Problem to solve =>
Go through the listing below and output exactly the line with "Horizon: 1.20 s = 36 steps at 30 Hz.", the line with "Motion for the", and each line between; omit the rest.

□ □ □ □ □

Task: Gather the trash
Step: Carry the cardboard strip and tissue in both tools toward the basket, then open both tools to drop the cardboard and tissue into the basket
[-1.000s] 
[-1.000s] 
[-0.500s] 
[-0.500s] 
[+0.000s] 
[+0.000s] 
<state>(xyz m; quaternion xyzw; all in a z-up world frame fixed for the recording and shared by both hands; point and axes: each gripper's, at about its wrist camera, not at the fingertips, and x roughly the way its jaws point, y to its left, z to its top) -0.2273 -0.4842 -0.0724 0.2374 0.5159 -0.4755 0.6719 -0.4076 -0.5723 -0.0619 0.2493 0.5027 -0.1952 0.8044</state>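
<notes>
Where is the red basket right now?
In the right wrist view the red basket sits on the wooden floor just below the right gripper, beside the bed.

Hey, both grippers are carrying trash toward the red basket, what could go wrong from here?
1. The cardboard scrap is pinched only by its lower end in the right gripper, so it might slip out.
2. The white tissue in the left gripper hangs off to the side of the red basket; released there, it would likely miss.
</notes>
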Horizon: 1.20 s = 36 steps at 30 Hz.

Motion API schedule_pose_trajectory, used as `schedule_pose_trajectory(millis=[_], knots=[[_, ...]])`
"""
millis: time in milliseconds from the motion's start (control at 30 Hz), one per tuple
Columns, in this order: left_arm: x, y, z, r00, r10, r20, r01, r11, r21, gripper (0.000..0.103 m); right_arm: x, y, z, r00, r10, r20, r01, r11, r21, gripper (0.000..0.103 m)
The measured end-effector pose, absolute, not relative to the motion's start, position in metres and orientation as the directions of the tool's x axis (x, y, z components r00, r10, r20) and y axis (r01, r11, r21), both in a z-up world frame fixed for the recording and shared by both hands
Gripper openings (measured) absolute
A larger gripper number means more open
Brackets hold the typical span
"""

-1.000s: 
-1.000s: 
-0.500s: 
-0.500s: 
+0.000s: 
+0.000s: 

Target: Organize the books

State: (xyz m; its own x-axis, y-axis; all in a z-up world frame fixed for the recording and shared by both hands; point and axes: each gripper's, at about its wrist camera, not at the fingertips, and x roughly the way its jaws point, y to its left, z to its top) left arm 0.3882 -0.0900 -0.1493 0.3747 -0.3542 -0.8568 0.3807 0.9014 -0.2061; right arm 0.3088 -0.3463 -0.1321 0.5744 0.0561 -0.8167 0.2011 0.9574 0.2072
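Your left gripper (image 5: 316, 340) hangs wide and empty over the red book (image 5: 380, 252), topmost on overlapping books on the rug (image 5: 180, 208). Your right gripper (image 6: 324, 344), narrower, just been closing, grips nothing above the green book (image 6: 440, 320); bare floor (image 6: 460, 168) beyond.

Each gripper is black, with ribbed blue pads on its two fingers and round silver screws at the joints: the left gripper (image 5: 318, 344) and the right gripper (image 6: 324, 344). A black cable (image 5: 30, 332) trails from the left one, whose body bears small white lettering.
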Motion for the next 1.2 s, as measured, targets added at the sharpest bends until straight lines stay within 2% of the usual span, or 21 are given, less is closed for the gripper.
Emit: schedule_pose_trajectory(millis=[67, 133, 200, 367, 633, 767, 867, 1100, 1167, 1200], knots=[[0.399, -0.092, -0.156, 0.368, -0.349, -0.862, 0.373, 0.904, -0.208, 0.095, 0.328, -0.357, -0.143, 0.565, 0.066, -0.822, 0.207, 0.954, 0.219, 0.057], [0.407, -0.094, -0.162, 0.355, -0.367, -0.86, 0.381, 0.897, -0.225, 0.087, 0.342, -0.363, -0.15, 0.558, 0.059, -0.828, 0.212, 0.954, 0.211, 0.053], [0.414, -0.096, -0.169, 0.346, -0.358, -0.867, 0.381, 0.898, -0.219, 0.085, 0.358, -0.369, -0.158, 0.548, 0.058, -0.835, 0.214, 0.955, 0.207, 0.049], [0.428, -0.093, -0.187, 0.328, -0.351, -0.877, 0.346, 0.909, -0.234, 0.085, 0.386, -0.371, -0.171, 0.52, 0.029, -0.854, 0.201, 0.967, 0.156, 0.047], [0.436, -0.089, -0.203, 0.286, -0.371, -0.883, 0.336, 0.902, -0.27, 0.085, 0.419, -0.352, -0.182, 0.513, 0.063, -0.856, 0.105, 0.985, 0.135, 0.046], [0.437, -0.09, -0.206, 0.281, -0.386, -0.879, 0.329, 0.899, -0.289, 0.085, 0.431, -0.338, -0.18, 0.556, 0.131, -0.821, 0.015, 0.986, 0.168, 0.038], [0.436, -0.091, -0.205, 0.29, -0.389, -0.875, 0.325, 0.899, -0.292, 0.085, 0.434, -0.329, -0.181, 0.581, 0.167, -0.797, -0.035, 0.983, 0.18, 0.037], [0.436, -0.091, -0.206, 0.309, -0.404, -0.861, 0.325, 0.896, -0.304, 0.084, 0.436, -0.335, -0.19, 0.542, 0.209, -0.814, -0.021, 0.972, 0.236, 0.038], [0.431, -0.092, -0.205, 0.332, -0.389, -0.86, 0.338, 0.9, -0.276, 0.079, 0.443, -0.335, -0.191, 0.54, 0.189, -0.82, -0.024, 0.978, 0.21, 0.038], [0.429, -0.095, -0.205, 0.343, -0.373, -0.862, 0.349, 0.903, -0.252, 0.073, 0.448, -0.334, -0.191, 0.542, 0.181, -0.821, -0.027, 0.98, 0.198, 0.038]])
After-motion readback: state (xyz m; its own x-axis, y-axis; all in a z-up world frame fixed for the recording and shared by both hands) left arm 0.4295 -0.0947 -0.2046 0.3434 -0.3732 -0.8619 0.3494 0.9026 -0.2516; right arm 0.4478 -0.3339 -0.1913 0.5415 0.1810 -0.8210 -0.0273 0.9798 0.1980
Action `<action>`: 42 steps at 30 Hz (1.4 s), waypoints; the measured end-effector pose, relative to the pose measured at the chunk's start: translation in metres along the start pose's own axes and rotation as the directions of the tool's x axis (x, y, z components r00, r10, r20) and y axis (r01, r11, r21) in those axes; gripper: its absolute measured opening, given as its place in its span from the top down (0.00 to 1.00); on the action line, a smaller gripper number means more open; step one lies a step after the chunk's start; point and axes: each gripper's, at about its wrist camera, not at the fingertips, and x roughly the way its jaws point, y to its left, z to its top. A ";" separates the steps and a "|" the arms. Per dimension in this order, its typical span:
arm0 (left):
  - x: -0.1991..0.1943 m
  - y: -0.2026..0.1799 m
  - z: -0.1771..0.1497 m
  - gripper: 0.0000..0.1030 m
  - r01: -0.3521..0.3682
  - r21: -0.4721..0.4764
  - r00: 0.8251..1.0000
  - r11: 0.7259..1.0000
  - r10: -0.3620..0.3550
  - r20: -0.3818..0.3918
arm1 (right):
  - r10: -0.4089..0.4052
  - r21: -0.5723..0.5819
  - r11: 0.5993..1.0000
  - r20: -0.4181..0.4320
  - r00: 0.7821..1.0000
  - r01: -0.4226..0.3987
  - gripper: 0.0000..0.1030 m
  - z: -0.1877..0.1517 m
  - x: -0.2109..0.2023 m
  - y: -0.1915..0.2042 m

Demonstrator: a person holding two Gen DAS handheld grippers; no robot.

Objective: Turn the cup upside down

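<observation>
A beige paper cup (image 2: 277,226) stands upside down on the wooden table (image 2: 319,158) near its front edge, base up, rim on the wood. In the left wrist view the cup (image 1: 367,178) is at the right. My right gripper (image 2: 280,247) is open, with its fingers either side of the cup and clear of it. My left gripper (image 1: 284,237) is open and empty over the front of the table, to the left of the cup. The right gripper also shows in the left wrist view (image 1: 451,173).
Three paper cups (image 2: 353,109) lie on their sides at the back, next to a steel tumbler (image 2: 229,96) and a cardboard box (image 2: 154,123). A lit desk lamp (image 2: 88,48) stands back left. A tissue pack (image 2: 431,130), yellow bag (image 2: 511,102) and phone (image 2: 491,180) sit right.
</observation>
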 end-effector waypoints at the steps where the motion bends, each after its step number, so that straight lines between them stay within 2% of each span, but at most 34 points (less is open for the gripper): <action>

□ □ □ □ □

Solution for this problem =>
Horizon: 1.20 s = 36 steps at 30 Hz.

Motion API schedule_pose_trajectory, used as `schedule_pose_trajectory(millis=[_], knots=[[_, ...]])`
"""
millis: time in milliseconds from the motion's start (control at 30 Hz), one per tuple
Columns, in this order: left_arm: x, y, z, r00, r10, r20, r01, r11, r21, gripper (0.000..0.103 m); right_arm: x, y, z, r00, r10, r20, r01, r11, r21, gripper (0.000..0.103 m)
The measured end-effector pose, absolute, not relative to the motion's start, position in metres and orientation as the directions of the tool's x axis (x, y, z components r00, r10, r20) and y axis (r01, r11, r21), both in a z-up world frame fixed for the recording and shared by both hands
Gripper openings (measured) absolute
A larger gripper number means more open
Brackets hold the typical span
"""

-1.000s: 
-1.000s: 
-0.500s: 
-0.500s: 
+0.000s: 
+0.000s: 

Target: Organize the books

State: (xyz m; its own x-axis, y-axis; all in a z-up world frame fixed for the recording and shared by both hands; point and axes: each gripper's, at about its wrist camera, not at the fingertips, and x roughly the way its jaws point, y to its left, z to its top) left arm 0.3882 -0.0900 -0.1493 0.3747 -0.3542 -0.8568 0.3807 0.9014 -0.2061; right arm 0.3088 -0.3463 -0.1321 0.5744 0.0561 -0.8167 0.2011 0.9574 0.2072
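Your left gripper (image 5: 316, 340) hangs wide and empty over the red book (image 5: 380, 252), topmost on overlapping books on the rug (image 5: 180, 208). Your right gripper (image 6: 324, 344), narrower, just been closing, grips nothing above the green book (image 6: 440, 320); bare floor (image 6: 460, 168) beyond.

Each gripper is black, with ribbed blue pads on its two fingers and round silver screws at the joints: the left gripper (image 5: 318, 344) and the right gripper (image 6: 324, 344). A black cable (image 5: 30, 332) trails from the left one, whose body bears small white lettering.
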Motion for the next 1.2 s, as measured, targets added at the sharpest bends until straight lines stay within 2% of the usual span, or 21 are given, less is closed for the gripper.

Nothing more remains to be added to this answer.